Snipers kill four police at US protest over shootings
Police cars sit on Main Street in Dallas following the sniper shooting during a protest on July 7, 2016. (Laura Buckman / AFP)
(AFP) - Four police officers were killed and seven others wounded by snipers in chaotic scenes in Dallas during a protest against police shootings of black men, with a suspect warning that bombs were planted throughout the city center.
City Police Chief David Brown said two snipers shot at "police officers from elevated positions during the protest/rally." A civilian was also wounded.
Police were continuing to exchange gunfire with a suspect holed up in a downtown garage hours after the shooting started.
The suspect "has told our negotiators that the end is coming, and he is going to hurt and kill more of us, meaning law enforcement. And that there are bombs all over the place in this garage and in downtown," Brown told reporters.
A woman who had been in the same part of the garage was also in custody, along with two suspects who had camouflage bags in a Mercedes and a person of interest who turned himself in after police tweeted a picture of him wearing camouflage and an assault rifle slung across his shoulder.
It is legal for those with permits to openly carry weapons in the state of Texas.
"We still don't have a complete comfort level that we have all the suspects," Brown warned.
Several hundred people attended the Dallas rally, which ended just before the shots rang out around 9:00 pm (0200 GMT Friday).
The protest was one of several nationwide over the fatal police shootings of black men in Minnesota and Louisiana this week that have prompted US President Barack Obama to make an emotional appeal for urgent police reform.
The Federal Aviation Administration restricted 2.5 nautical miles of airspace over the city, saying "only relief aircraft operations under direction of Dallas Police Department are authorized in the airspace."
Mayor Mike Rawlings said both the White House and Texas Governor Greg Abbott had offered to help.
In a poignant moment, Rawlings spoke of a "heartbreaking morning" for the city.
"We as a city, we as a country, must come together, lock arms and heal the wounds that we all feel from time to time. Words matter. Leadership matters at this time," he said.
Brown initially said two of the officers were undergoing surgery and three were in critical condition. The condition of the other officers was unclear.
"Ambush," read a headline in The Dallas Morning News, above a photograph of a woman comforting a police officer.
- Dramatic video -
Dramatic video of the shooting emerged from witnesses, who posted the footage online. Bursts of gunfire and police sirens could be heard in the videos.
"That is him by the white column, you know, shoots to the left, shoots on the right, shoots on the other side of the pillar, you know, he was shooting at somebody, aiming at somebody," Ismael DeJesus, who was hiding in the Crown Plaza Hotel during the shooting, told CNN in narrating video he shot.
"Then he turned around, you know, checked his back. Made sure no one was coming but the officer did come across the right side of the screen to the pillar of the right, and the officer did try to take him and it didn't end well. It just ended very tragically.
"It looked like an execution, honestly. He stood over him after he was already down. Shot him maybe three or four more times in the back."
In another video, posted by Twitter user @allisongriz, one witness can be heard saying: "Oh, my God. There are people laying on the ground. I hope they're just hiding."
Another witness says: "Somebody is really armed to the teeth. This is not just one person."
The Twitter user who posted the video said she filmed it from her living room.
- Soul-searching after killings -
The deaths of Alton Sterling in Louisiana and Philando Castile in Minnesota are once again fueling a debate about police use of lethal force, especially against blacks.
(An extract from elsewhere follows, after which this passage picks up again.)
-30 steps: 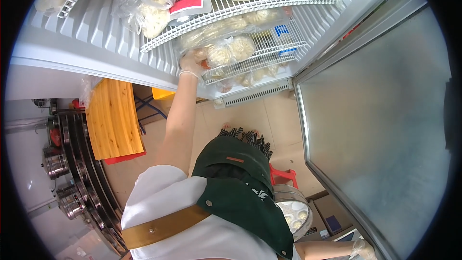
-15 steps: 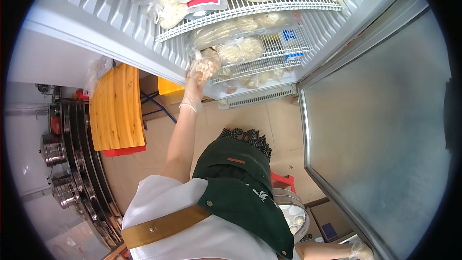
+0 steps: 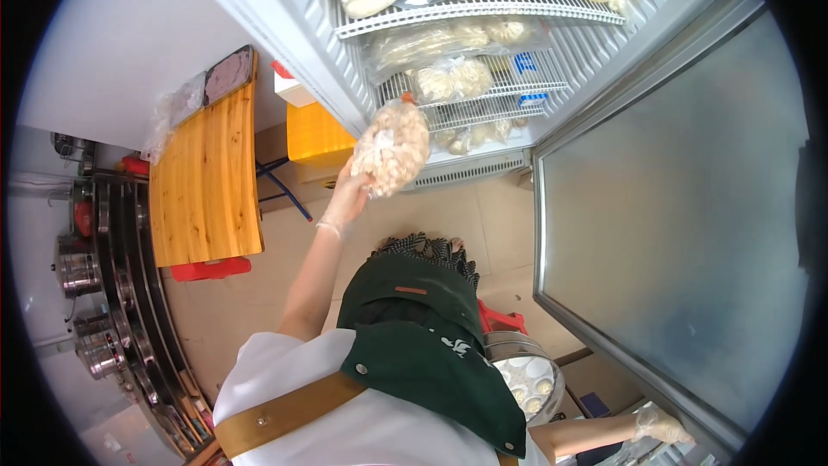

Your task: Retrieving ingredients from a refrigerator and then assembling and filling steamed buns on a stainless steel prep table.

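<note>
The rounded clear plastic bag of pale beige chunks (image 3: 392,148), grasped by the thin-gloved left hand (image 3: 347,198), is now out before the white ribbed-wall refrigerator (image 3: 660,13), its removal apparently done, while the gloved right hand (image 3: 662,425), grip unclear, is at the frosted-glass door (image 3: 664,207).

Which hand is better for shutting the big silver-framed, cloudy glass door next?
Probably the right hand: it's by the edge of that door, while the left hand holds a clear plastic bag of small pale pieces.
</note>
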A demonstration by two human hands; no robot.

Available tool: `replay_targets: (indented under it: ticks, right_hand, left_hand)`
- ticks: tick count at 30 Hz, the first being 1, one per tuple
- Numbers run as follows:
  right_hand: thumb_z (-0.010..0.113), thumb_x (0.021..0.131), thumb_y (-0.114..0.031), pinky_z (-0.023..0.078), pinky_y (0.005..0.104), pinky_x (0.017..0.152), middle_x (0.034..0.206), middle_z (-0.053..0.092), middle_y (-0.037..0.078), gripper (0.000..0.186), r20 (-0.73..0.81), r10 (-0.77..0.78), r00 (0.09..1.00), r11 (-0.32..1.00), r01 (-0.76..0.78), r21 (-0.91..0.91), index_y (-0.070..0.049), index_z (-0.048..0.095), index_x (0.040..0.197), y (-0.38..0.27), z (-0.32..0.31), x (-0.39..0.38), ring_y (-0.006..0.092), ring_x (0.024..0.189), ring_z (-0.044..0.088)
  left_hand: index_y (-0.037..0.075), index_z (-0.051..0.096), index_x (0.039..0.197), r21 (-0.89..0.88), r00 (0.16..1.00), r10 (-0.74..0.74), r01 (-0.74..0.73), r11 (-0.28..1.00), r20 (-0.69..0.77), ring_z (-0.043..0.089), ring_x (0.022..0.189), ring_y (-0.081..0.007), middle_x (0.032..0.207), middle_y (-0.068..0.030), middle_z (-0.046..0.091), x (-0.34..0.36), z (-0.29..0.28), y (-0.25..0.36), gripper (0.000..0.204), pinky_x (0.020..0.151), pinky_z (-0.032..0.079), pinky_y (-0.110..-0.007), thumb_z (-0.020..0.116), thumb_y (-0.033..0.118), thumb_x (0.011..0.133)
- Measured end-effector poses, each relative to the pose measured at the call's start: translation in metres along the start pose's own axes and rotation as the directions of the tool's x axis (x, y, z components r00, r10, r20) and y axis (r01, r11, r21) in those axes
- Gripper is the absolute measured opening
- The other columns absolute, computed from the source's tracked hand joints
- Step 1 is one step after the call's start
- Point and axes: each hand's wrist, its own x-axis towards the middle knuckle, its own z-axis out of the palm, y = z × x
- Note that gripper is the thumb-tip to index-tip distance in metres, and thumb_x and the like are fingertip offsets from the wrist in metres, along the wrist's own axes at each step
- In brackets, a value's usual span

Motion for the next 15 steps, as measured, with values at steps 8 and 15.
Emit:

Castile's girlfriend Diamond Reynolds livestreamed the aftermath of Wednesday night's shooting in a Saint Paul suburb with an officer pointing his gun at her through the window as her four-year-old daughter sat in the back of the car.
The 10-minute video -- which shows Castile bleeding profusely -- prompted widespread outrage and has been viewed millions of times after it was posted on Facebook.
It prompted thousands to march across Los Angeles, Chicago, Washington, Dallas and Atlanta Thursday evening, with more than 1,000 protesters gathered in New York's Time Square.
Protests were continuing into early Friday throughout St. Paul, a dispatcher for Ramsey County law enforcement agencies said just after midnight.
Obama, America's first black president, said it was clear the shootings were not "isolated incidents."
- Support pours in -
Words of support and concern came pouring in as the situation unfolded in Dallas.
"As this situation continues to unfold, I'm praying for the brave men and women of the @DallasPD and those in downtown Dallas," Republican Congressman Pete Sessions said on Twitter.
But criticism of the civil rights movement Black Lives Matter was also swift.
"This is now war. Watch out Obama. Watch out black lives matter punks. Real America is coming after you," former Republican congressman Joe Walsh wrote in a tweet that was later deleted after he came under heavy criticism for his comments.